▶ _Exercise goal_
Within the records that follow, count the lines containing the string "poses". Reply only with the count.
:: Task input
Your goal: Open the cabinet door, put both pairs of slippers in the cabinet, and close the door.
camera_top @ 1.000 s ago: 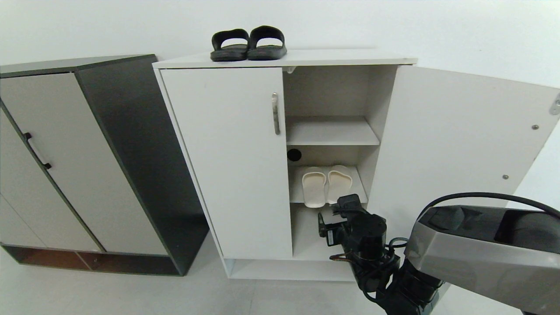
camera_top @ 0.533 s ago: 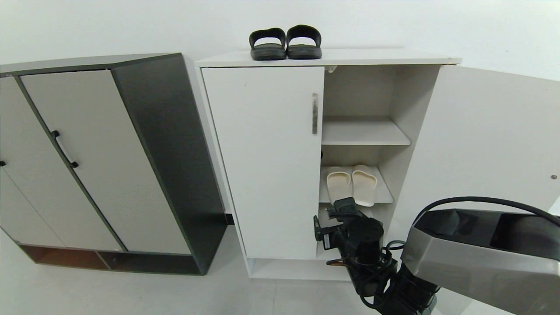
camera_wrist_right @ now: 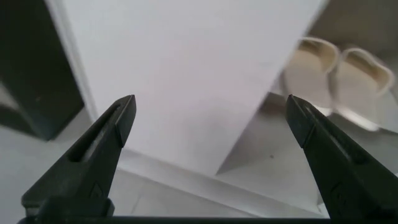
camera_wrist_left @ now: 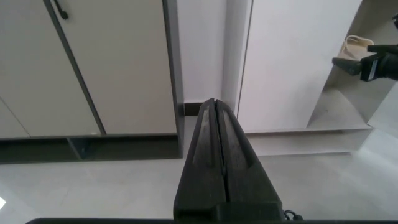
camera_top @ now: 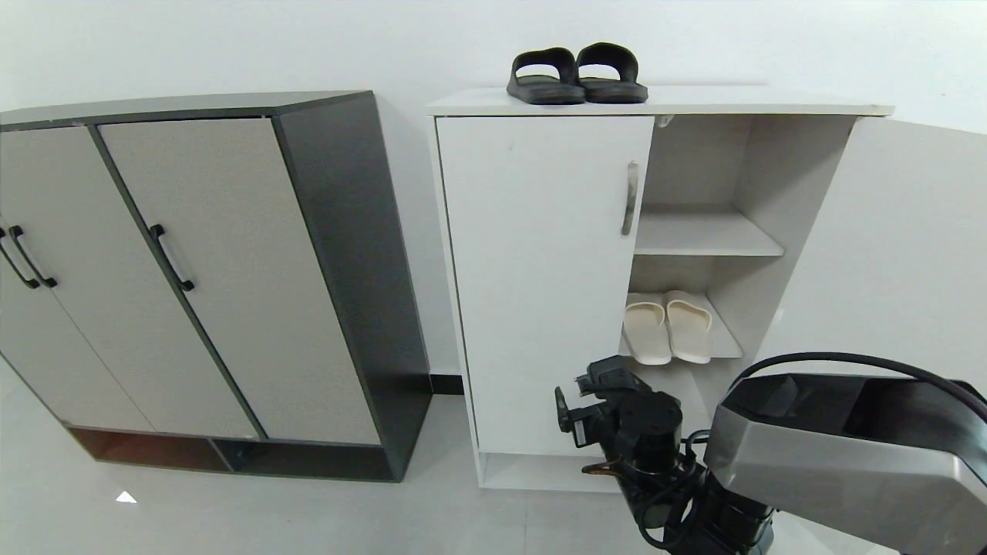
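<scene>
A white cabinet (camera_top: 771,100) stands with its left door (camera_top: 540,270) closed and its right door (camera_top: 894,247) swung open. A black pair of slippers (camera_top: 578,73) sits on the cabinet's top. A white pair of slippers (camera_top: 667,331) lies on the middle shelf, and the same white pair (camera_wrist_right: 336,81) appears past the door's edge in the right wrist view. My right gripper (camera_top: 590,385) hangs open and empty low in front of the closed door's lower right corner; its fingers (camera_wrist_right: 115,124) are spread wide. My left gripper (camera_wrist_left: 214,106) is shut with nothing in it, facing the floor between the two cabinets.
A dark grey cabinet (camera_top: 231,270) with pale doors and black handles stands to the left of the white one, with a narrow gap (camera_wrist_left: 233,62) between them. The upper shelf (camera_top: 702,231) is bare. Grey floor (camera_top: 308,516) spreads in front.
The whole head picture has shifted right, so the camera has moved. My right gripper now stands before the closed door's lower corner instead of the open compartment. The slippers have not moved.
</scene>
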Tool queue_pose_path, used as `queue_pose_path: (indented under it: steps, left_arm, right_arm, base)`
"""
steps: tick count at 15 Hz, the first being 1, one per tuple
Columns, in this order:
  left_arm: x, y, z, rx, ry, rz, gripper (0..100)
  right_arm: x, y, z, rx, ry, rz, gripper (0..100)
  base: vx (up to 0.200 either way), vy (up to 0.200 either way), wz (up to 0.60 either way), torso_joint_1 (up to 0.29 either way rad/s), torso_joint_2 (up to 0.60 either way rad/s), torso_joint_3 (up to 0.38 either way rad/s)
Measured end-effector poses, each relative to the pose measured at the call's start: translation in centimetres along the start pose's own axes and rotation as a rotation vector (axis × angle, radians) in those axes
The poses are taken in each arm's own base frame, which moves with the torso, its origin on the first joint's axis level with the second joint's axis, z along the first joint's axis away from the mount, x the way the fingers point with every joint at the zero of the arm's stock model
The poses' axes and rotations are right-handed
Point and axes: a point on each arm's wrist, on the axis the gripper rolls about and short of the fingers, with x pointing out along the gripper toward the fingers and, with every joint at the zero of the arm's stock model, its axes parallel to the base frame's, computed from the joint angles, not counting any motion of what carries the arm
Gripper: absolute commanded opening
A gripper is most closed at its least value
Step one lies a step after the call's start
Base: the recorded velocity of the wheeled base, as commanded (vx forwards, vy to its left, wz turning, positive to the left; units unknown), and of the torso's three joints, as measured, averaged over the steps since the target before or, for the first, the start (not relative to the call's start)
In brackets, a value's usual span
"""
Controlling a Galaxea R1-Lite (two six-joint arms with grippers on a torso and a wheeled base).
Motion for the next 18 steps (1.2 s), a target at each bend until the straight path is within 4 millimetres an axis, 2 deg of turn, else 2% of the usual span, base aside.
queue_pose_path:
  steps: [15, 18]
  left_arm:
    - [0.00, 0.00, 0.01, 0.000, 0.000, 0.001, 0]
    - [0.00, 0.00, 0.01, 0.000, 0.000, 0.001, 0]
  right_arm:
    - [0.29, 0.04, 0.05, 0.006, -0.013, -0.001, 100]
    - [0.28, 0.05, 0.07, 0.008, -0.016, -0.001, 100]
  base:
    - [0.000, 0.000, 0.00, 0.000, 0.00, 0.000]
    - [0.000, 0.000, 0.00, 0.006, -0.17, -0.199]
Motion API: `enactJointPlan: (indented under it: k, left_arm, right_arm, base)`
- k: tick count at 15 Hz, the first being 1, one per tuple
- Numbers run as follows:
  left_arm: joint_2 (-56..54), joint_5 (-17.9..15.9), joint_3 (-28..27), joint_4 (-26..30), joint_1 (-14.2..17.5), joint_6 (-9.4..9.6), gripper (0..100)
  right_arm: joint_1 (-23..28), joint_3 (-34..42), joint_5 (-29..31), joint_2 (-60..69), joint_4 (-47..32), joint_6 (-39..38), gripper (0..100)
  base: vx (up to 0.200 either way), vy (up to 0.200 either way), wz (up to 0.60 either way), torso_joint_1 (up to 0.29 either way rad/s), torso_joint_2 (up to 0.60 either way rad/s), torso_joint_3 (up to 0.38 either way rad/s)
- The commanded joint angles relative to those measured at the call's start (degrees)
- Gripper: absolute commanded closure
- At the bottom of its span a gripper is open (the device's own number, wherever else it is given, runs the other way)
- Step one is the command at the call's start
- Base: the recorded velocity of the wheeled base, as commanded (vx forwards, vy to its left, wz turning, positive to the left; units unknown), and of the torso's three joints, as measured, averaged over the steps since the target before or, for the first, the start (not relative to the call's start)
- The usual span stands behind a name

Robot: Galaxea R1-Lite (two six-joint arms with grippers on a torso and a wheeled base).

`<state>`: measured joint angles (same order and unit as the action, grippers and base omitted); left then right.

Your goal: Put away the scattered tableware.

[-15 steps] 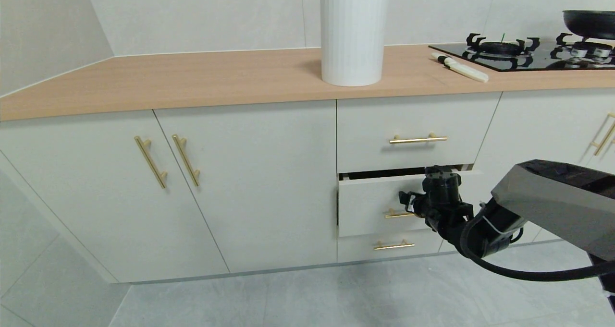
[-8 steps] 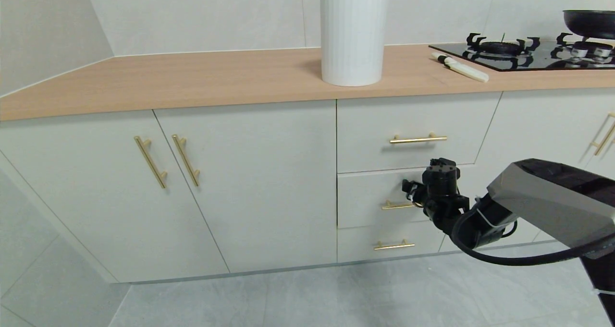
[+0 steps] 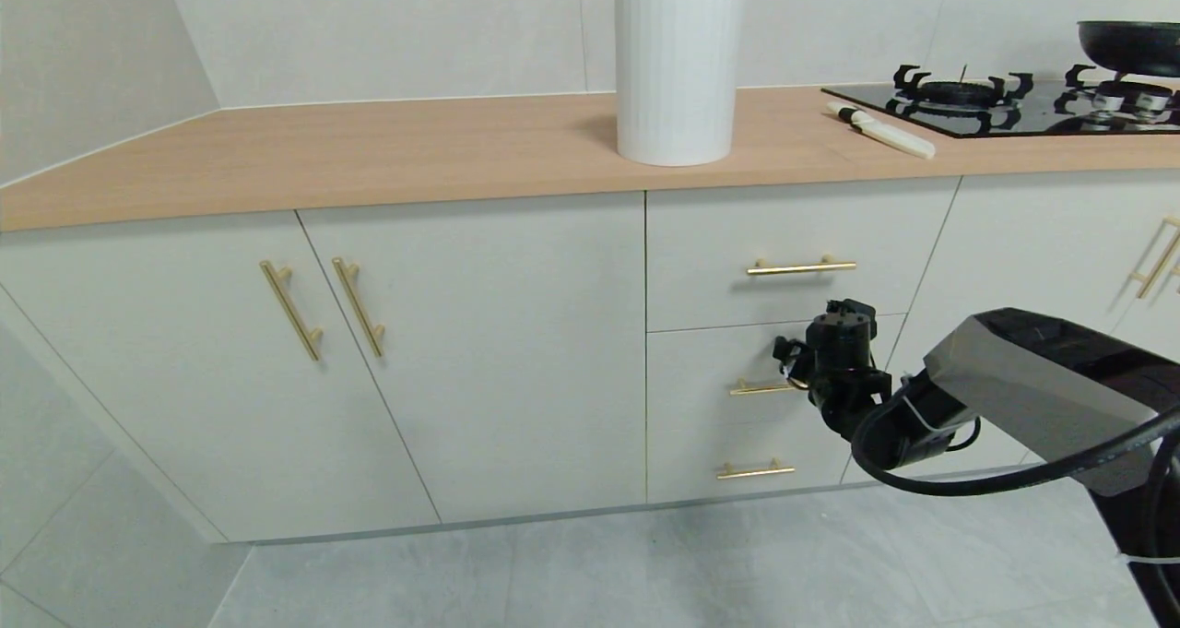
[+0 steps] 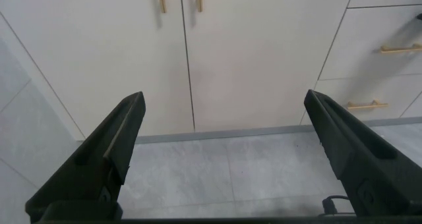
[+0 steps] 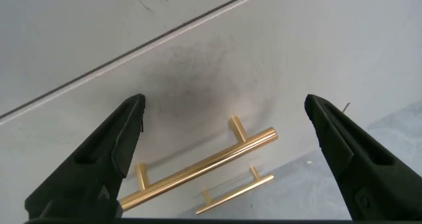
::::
▶ _Exercise solution_
3